**DIRECTIONS FOR THIS TASK:** Please repeat the lines below exactly. Begin with the line containing "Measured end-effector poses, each" and go on through the line containing "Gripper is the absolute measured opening".
↓
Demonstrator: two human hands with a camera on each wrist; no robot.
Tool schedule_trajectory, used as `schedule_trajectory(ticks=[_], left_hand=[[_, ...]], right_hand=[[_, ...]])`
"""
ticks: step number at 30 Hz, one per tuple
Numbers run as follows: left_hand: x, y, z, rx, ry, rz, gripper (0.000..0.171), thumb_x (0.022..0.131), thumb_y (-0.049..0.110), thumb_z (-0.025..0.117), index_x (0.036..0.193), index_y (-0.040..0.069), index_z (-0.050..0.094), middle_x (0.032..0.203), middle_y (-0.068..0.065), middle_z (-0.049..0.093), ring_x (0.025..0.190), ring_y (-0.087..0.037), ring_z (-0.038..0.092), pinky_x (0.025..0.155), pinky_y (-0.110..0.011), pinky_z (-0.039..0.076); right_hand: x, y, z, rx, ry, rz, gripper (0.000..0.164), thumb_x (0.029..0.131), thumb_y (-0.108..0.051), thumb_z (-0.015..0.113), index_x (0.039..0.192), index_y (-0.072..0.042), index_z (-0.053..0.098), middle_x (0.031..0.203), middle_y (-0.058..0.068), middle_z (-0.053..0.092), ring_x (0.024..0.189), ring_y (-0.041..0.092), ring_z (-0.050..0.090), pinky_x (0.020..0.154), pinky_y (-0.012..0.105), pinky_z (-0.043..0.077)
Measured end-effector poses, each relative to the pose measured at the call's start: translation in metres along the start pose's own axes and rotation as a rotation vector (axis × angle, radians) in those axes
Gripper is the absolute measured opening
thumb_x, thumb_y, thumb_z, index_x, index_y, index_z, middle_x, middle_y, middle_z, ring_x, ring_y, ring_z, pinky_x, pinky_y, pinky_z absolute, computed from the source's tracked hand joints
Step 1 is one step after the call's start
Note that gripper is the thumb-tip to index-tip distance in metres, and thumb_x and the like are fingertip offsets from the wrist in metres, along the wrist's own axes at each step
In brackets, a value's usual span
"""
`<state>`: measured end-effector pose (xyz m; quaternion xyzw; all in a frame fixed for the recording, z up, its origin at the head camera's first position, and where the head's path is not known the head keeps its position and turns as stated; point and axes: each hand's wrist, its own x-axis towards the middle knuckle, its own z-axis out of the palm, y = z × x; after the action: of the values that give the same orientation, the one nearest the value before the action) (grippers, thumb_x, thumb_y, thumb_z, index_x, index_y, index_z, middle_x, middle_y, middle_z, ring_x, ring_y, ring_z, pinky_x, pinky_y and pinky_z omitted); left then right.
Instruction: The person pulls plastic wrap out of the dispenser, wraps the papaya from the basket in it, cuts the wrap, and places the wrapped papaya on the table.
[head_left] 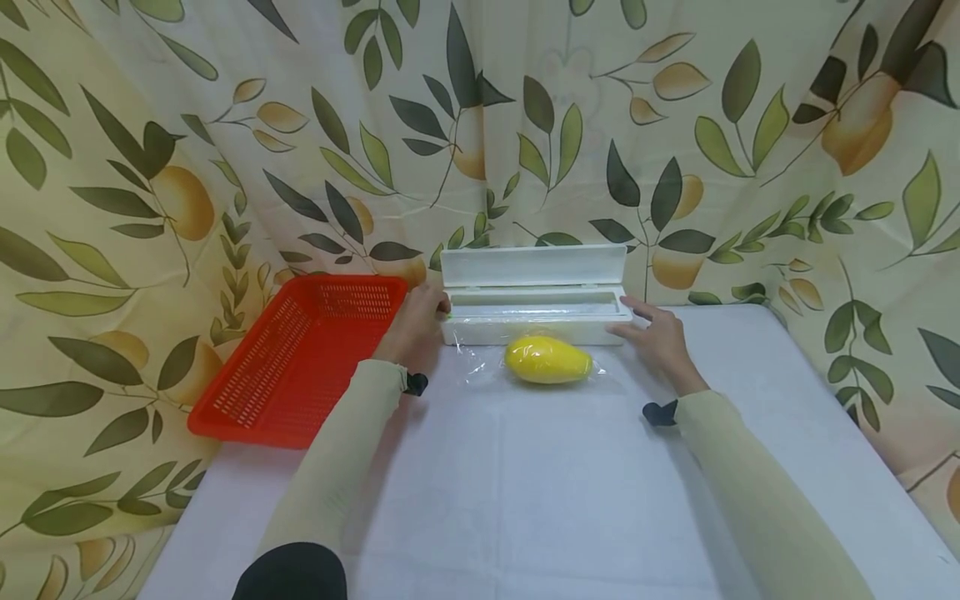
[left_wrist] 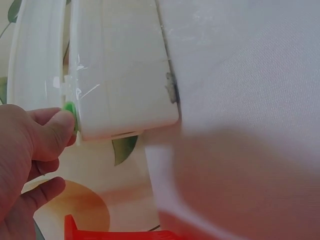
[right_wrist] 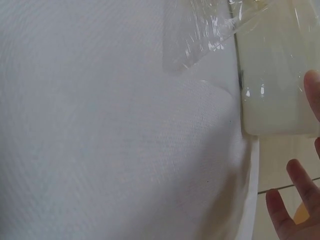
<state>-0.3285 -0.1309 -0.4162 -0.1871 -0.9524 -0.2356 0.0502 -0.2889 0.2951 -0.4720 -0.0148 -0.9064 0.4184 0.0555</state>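
Note:
A white cling film dispenser (head_left: 532,333) stands at the back of the table with its lid (head_left: 534,267) raised. In front of it lies a yellow, oblong fruit-like item (head_left: 549,360) under clear cling film (head_left: 472,360) that trails from the dispenser. My left hand (head_left: 416,321) is at the dispenser's left end. Its thumb and forefinger pinch a small green slider (left_wrist: 71,112) there, with the other fingers loosely bent. At the opposite end my right hand (head_left: 660,337) holds the dispenser by its corner, thumb at the front and forefinger farther back. Its other fingers (right_wrist: 300,180) are spread off the box.
A red plastic basket (head_left: 300,417) with slotted walls stands on the left, close to my left forearm. White cloth covers the table (head_left: 517,492). A leaf-and-fruit patterned curtain (head_left: 570,150) hangs right behind the dispenser and along both sides.

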Motion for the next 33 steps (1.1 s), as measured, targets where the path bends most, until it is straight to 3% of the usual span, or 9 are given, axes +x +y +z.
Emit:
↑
**EXPECTED OUTPUT:**
Measured end-effector poses, each relative to the pose measured at the call's start: translation in metres along the start pose's own axes and rotation as a rotation vector (axis × angle, radians) in those axes
Gripper is the absolute measured opening

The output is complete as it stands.